INSTRUCTIONS FOR THE TASK
Output every entry exactly as written, skipping any pictures.
::: DATA :::
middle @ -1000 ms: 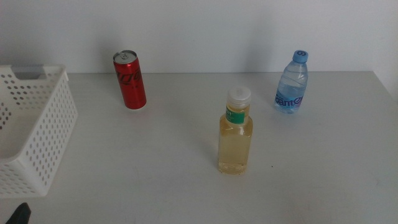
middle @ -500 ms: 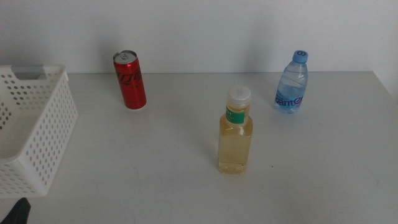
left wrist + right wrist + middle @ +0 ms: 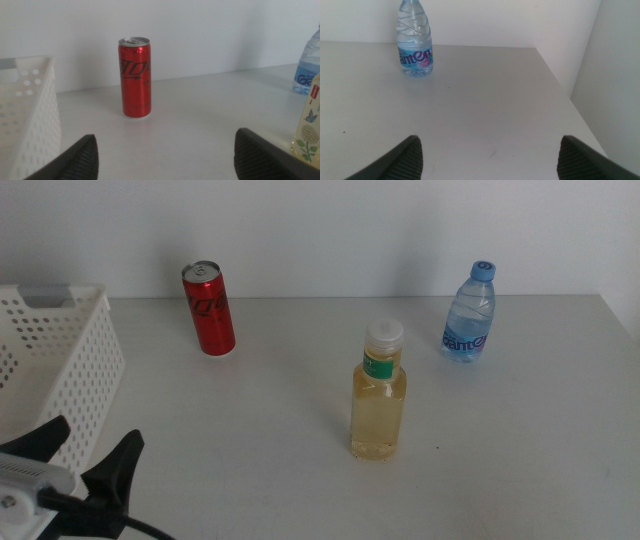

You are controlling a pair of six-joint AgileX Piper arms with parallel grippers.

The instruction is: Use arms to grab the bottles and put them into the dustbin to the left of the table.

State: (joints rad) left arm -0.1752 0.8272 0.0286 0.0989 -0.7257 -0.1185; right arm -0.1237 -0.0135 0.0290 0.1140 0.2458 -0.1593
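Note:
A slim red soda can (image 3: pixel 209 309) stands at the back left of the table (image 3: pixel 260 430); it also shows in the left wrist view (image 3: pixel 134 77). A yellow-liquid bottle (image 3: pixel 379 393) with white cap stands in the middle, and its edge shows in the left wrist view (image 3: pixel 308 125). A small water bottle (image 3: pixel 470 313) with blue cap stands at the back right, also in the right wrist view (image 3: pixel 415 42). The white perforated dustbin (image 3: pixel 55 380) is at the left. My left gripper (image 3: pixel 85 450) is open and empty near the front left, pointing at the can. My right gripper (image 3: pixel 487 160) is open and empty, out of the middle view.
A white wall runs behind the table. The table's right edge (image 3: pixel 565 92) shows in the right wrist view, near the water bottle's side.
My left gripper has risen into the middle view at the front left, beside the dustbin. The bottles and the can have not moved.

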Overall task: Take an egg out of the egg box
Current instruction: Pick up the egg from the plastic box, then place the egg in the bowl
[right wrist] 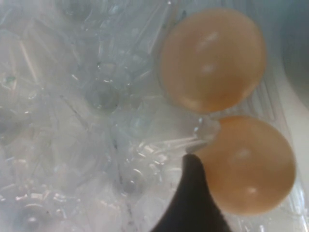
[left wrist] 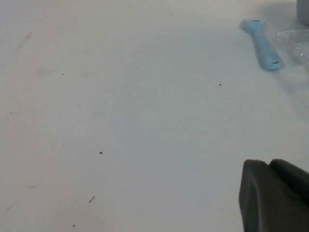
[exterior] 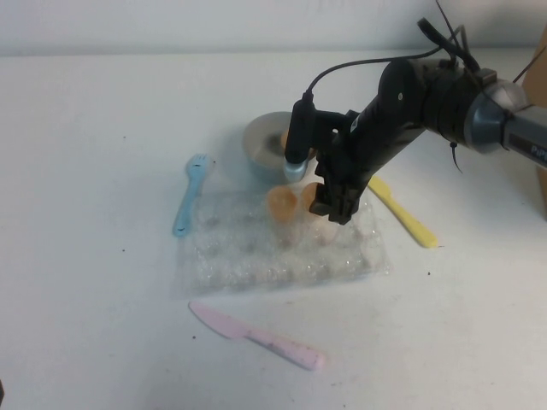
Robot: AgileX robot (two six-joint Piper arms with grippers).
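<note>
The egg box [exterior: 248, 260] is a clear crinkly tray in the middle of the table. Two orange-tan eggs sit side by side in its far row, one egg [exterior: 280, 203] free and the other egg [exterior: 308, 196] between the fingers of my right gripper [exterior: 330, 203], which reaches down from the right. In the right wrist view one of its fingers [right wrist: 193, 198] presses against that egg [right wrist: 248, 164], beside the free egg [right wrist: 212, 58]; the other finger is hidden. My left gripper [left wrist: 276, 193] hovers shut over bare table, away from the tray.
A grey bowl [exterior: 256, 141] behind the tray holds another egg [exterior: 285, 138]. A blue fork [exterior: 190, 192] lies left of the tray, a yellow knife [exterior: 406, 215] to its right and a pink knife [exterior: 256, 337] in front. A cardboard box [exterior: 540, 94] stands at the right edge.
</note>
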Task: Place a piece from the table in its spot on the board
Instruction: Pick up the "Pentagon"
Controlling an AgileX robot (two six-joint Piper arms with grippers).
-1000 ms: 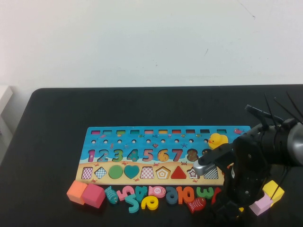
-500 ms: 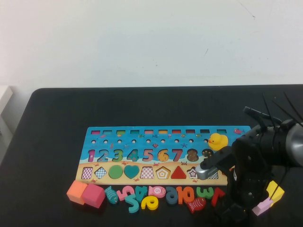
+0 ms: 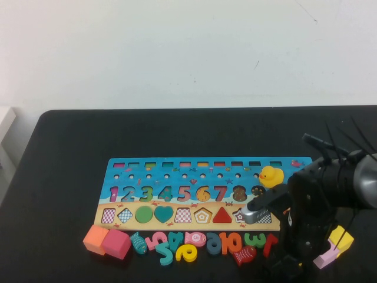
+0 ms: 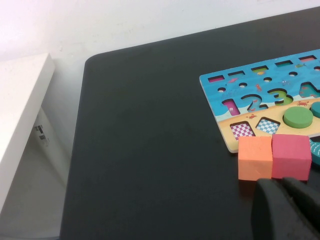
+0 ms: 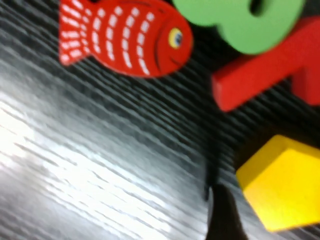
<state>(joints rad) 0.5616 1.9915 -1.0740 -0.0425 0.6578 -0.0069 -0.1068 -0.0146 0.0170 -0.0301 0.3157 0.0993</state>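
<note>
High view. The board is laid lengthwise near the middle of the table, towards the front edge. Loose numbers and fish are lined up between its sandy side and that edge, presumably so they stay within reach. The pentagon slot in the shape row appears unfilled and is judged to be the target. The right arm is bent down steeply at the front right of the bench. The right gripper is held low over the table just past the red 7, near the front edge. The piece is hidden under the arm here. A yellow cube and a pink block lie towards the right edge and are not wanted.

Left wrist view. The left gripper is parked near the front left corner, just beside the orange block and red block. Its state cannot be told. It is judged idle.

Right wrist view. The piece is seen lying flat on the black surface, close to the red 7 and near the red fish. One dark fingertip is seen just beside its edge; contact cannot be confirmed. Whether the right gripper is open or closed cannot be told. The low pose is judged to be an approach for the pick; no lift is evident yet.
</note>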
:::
RESPONSE BELOW
middle @ -1000 ms: 
middle @ -500 ms: 
left wrist + right wrist + middle @ +0 ms: 

You are controlling a pair of six-joint AgileX Piper arms with parallel grippers.

The instruction is: Use arms to grab the bottles and put them into the dustbin to the left of the table.

State: (joints rad) left arm -0.1752 0.8272 0.0286 0.0989 -0.7257 -0.1185; right arm -0.1237 -0.0135 0.0290 0.1140 0.2458 -0.1593
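Note:
A slim red soda can (image 3: pixel 209 309) stands at the back left of the table (image 3: pixel 260 430); it also shows in the left wrist view (image 3: pixel 134 77). A yellow-liquid bottle (image 3: pixel 379 393) with white cap stands in the middle, and its edge shows in the left wrist view (image 3: pixel 308 125). A small water bottle (image 3: pixel 470 313) with blue cap stands at the back right, also in the right wrist view (image 3: pixel 415 42). The white perforated dustbin (image 3: pixel 55 380) is at the left. My left gripper (image 3: pixel 85 450) is open and empty near the front left, pointing at the can. My right gripper (image 3: pixel 487 160) is open and empty, out of the middle view.
A white wall runs behind the table. The table's right edge (image 3: pixel 565 92) shows in the right wrist view, near the water bottle's side.
My left gripper has risen into the middle view at the front left, beside the dustbin. The bottles and the can have not moved.
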
Overall task: Take an egg out of the egg box
Current instruction: Pick up the egg from the plastic box, then place the egg in the bowl
[right wrist] 
[left wrist] 
[exterior] 
Robot: AgileX robot (two six-joint Piper arms with grippers).
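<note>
The egg box [exterior: 248, 260] is a clear crinkly tray in the middle of the table. Two orange-tan eggs sit side by side in its far row, one egg [exterior: 280, 203] free and the other egg [exterior: 308, 196] between the fingers of my right gripper [exterior: 330, 203], which reaches down from the right. In the right wrist view one of its fingers [right wrist: 193, 198] presses against that egg [right wrist: 248, 164], beside the free egg [right wrist: 212, 58]; the other finger is hidden. My left gripper [left wrist: 276, 193] hovers shut over bare table, away from the tray.
A grey bowl [exterior: 256, 141] behind the tray holds another egg [exterior: 285, 138]. A blue fork [exterior: 190, 192] lies left of the tray, a yellow knife [exterior: 406, 215] to its right and a pink knife [exterior: 256, 337] in front. A cardboard box [exterior: 540, 94] stands at the right edge.
</note>
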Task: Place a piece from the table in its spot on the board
Instruction: Pick up the "Pentagon"
Controlling an AgileX robot (two six-joint Piper arms with grippers).
-1000 ms: 
-500 ms: 
+0 ms: 
+0 ms: 
+0 ms: 
<state>(joints rad) 0.5616 1.9915 -1.0740 -0.0425 0.6578 -0.0069 -0.1068 -0.0146 0.0170 -0.0301 0.3157 0.0993</state>
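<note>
High view. The board is laid lengthwise near the middle of the table, towards the front edge. Loose numbers and fish are lined up between its sandy side and that edge, presumably so they stay within reach. The pentagon slot in the shape row appears unfilled and is judged to be the target. The right arm is bent down steeply at the front right of the bench. The right gripper is held low over the table just past the red 7, near the front edge. The piece is hidden under the arm here. A yellow cube and a pink block lie towards the right edge and are not wanted.

Left wrist view. The left gripper is parked near the front left corner, just beside the orange block and red block. Its state cannot be told. It is judged idle.

Right wrist view. The piece is seen lying flat on the black surface, close to the red 7 and near the red fish. One dark fingertip is seen just beside its edge; contact cannot be confirmed. Whether the right gripper is open or closed cannot be told. The low pose is judged to be an approach for the pick; no lift is evident yet.
</note>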

Nothing more belongs to this exercise.